Despite the risks associated with hypnotics and their recent increased use in Saudi Arabia, there are no specific national guidelines for using these medicines to treat insomnia nor are there any data on how these medicines are currently prescribed. There is the potential, however, that some physicians might be adhering to the United States guidelines. The current audit study was aimed to assess the current practice in treating insomnia with hypnotics in Saudi Arabia, and to evaluate its agreement with the US guidelines. The audit was conducted using data collected between April 2012 and March 2017 at King Fahad Central Hospital (KFCH; Jazan), of patients who were either prescribed benzodiazepines (BZDs) or Z-drugs or diagnosed with insomnia. The audit criteria followed two US guidelines for the management of insomnia in adults.
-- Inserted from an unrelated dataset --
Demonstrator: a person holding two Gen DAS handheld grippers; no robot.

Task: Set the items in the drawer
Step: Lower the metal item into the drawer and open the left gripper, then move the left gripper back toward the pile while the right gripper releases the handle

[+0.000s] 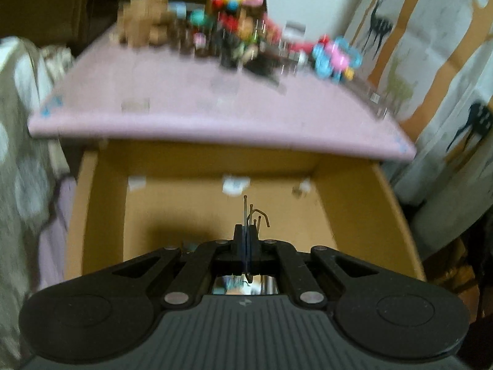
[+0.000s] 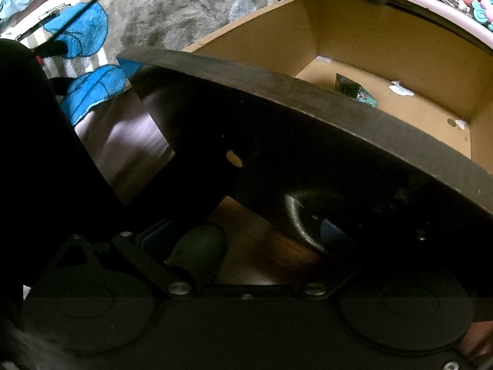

Data included documented diagnosis, use of CBT-I (Cognitive Behavioral Therapy for Insomnia), use of BZDs and Z-drugs including treatment regimen, and whether physicians prescribed anti-histamines for insomnia. The data were analyzed using STATA 14 after transcription to a MS XL file. Of the 504 records reviewed, 379 patients (75%) were prescribed BZDs or Z-drugs; only 182 (48%) of them had clearly documented indications for their use. Three hundred and seven patients (60%) were diagnosed with insomnia; none of them received CBT-I as initial treatment. No patients on long-term use of hypnotics were reviewed by their physicians after they began using the medication. More than 43% of patients were prescribed anti-histamines for insomnia. No records met all (or even six) of the seven criteria. KFCH physicians do not follow US guidelines. Therefore, the Ministry of Health (MOH) should improve its administrative systems including documentation, and instead of using international guidelines that are seldom followed, physicians should be trained in prescribing hypnotics and national guidelines need to be developed.